• **The task**
Transcribe the entries that follow, every word as written, and drop the pictures.

──────── Input data ────────

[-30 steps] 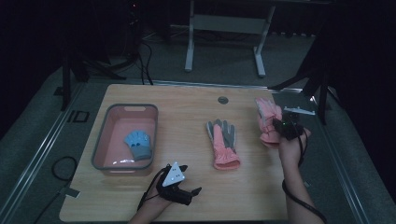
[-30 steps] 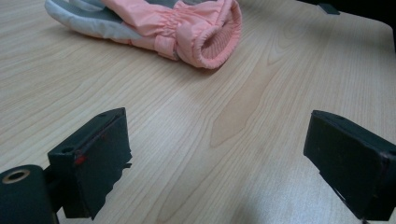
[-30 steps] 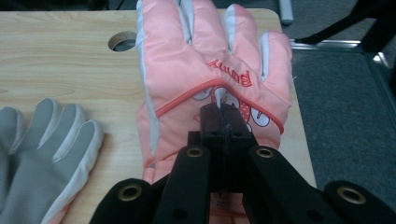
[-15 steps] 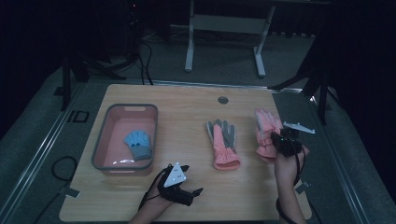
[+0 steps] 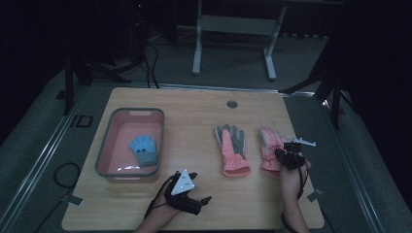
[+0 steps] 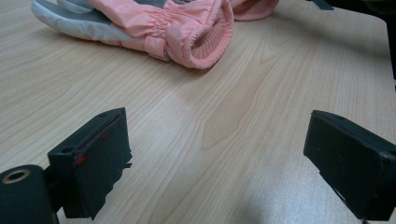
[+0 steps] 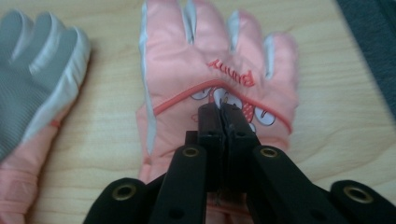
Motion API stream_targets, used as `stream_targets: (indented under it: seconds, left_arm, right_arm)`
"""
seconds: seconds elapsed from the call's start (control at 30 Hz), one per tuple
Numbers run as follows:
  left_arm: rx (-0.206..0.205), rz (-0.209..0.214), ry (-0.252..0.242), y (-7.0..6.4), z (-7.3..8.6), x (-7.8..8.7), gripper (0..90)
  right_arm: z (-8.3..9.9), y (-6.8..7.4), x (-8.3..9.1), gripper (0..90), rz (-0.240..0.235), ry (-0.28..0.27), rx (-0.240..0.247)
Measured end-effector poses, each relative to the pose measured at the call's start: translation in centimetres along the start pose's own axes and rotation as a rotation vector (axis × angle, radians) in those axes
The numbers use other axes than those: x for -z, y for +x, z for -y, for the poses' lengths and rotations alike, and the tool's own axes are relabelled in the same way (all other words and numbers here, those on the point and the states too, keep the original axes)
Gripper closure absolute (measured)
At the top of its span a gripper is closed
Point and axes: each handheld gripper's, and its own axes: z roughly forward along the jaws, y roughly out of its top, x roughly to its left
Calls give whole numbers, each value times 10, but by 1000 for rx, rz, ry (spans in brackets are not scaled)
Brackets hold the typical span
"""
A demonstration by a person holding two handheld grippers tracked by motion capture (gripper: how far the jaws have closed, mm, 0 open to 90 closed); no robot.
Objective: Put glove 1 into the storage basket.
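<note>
Two pink gloves lie on the wooden table [image 5: 194,116]. The middle one [image 5: 232,148] [image 7: 37,70] is grey palm up, its cuff [image 6: 205,39] facing my left gripper. The other pink glove [image 5: 268,145] [image 7: 187,60] lies back up beside it, with red lettering. My right gripper [image 5: 286,156] [image 7: 223,109] is shut on this glove's back near the cuff. My left gripper [image 5: 200,187] [image 6: 219,154] rests open low over the table's near edge, with bare wood between its jaws. A small blue glove [image 5: 144,149] lies in the pink bin [image 5: 104,145].
The grey-rimmed bin stands at the table's left. A round cable hole [image 5: 231,104] sits near the far edge. A metal stand [image 5: 233,24] is on the floor behind, with cables [image 5: 63,170] at the left. The table's right edge is close to the right gripper.
My right gripper has drawn back toward the near edge, and the right pink glove has come with it. The left gripper has stayed put.
</note>
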Motion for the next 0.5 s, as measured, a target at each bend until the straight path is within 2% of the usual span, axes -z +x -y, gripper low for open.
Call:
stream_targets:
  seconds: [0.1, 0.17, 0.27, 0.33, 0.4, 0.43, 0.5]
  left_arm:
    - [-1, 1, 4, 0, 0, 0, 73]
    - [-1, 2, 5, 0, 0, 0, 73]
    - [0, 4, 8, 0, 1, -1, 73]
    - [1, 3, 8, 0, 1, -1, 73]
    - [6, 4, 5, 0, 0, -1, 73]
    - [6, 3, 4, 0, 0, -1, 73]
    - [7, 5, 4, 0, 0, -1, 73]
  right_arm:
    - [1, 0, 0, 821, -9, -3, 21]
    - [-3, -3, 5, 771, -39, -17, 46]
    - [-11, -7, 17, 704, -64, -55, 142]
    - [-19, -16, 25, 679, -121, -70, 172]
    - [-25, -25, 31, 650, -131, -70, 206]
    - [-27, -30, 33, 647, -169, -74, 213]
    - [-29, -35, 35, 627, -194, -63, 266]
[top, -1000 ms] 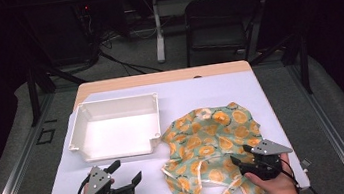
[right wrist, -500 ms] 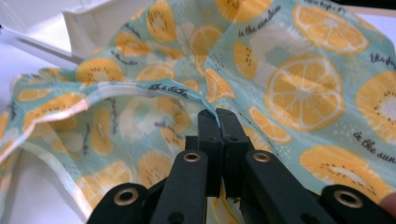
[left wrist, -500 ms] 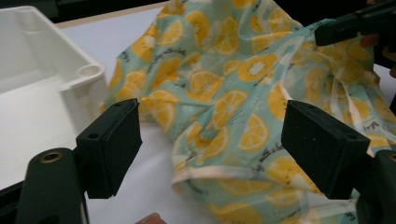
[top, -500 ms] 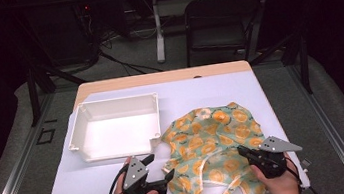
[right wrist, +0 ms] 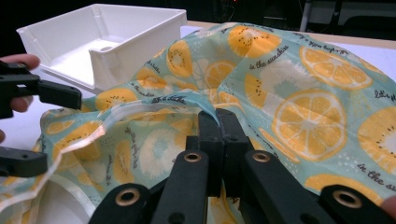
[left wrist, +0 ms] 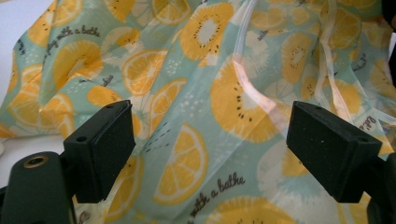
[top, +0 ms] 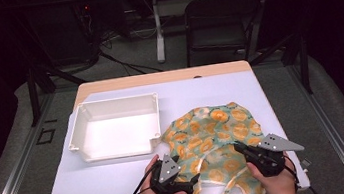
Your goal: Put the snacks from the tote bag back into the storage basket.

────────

• **Solution for this exercise**
[-30 steps] 
[-30 steps] 
[-30 steps] 
[-15 steps] 
[+0 steps] 
[+0 steps] 
[+0 steps] 
Motion API stream_targets, used as `stream_targets: (indented under it: seconds, left_arm, right_arm)`
"""
seconds: seconds elapsed from the call's start (control at 30 Hz), one per tuple
Numbers run as follows:
  left_arm: rx (-0.206..0.205), rz (-0.209..0.214), ry (-0.252..0.242), y (-7.0..6.4), z (-7.3..8.6), x (-7.8..8.7), gripper (0..90)
  right_arm: z (-8.3..9.9), y (-6.8..7.4), x (-8.3..9.1), gripper (0..90), rz (-0.240..0.235), ry (-0.28..0.27), rx (-0.240..0.247)
Measured end-effector poses, each relative to the pose measured at the call's start: translation in centimetres along the start pose's own axes and rotation as a rotation vector (axis × angle, radians) in those axes
The numbers use other axes than those: x for -z, y for +x, z for -y, for the poses' lengths and rotations alike, and the tool's own axes are relabelled in the same way (all other words and numbers here, those on the point and the states too, keep the original axes)
Gripper closure absolute (measured)
At the top of its span a gripper is closed
Point and axes: each handheld gripper's, and its own axes: z roughly forward along the jaws, y roughly out of its top, x roughly to its left
Calls give whole numbers, each value times 10, but by 1000 for rx, rz, ry (spans in brackets are not scaled)
Brackets hold the typical span
"""
A demonstration by a person holding two handheld grippers tracked by motion capture (gripper: how far the jaws have closed, mm, 0 open to 90 closed); no robot.
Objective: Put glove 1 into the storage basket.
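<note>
Two pink gloves lie on the wooden table [image 5: 194,116]. The middle one [image 5: 232,148] [image 7: 37,70] is grey palm up, its cuff [image 6: 205,39] facing my left gripper. The other pink glove [image 5: 268,145] [image 7: 187,60] lies back up beside it, with red lettering. My right gripper [image 5: 286,156] [image 7: 223,109] is shut on this glove's back near the cuff. My left gripper [image 5: 200,187] [image 6: 219,154] rests open low over the table's near edge, with bare wood between its jaws. A small blue glove [image 5: 144,149] lies in the pink bin [image 5: 104,145].
The grey-rimmed bin stands at the table's left. A round cable hole [image 5: 231,104] sits near the far edge. A metal stand [image 5: 233,24] is on the floor behind, with cables [image 5: 63,170] at the left. The table's right edge is close to the right gripper.
My right gripper has drawn back toward the near edge, and the right pink glove has come with it. The left gripper has stayed put.
</note>
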Motion for the next 0.5 s, as measured, a target at each bend until the straight path is within 2% of the usual span, axes -z +x -y, gripper low for open.
Call:
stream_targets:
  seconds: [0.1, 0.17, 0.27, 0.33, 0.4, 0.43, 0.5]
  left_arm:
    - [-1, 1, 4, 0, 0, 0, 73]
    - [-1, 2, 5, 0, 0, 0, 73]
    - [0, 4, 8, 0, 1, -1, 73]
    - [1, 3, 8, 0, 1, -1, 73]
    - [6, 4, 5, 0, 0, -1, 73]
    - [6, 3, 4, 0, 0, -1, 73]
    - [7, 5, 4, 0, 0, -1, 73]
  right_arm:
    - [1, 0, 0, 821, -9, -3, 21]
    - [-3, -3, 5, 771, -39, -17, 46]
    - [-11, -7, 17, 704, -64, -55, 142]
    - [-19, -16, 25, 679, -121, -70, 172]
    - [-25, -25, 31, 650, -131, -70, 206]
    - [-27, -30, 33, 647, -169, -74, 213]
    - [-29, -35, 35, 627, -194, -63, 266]
[top, -1000 ms] 
[right wrist, -500 ms] 
[left wrist, -500 ms] 
[top, -500 ms] 
[right wrist, +0 ms] 
[left wrist, +0 ms] 
[top, +0 ms] 
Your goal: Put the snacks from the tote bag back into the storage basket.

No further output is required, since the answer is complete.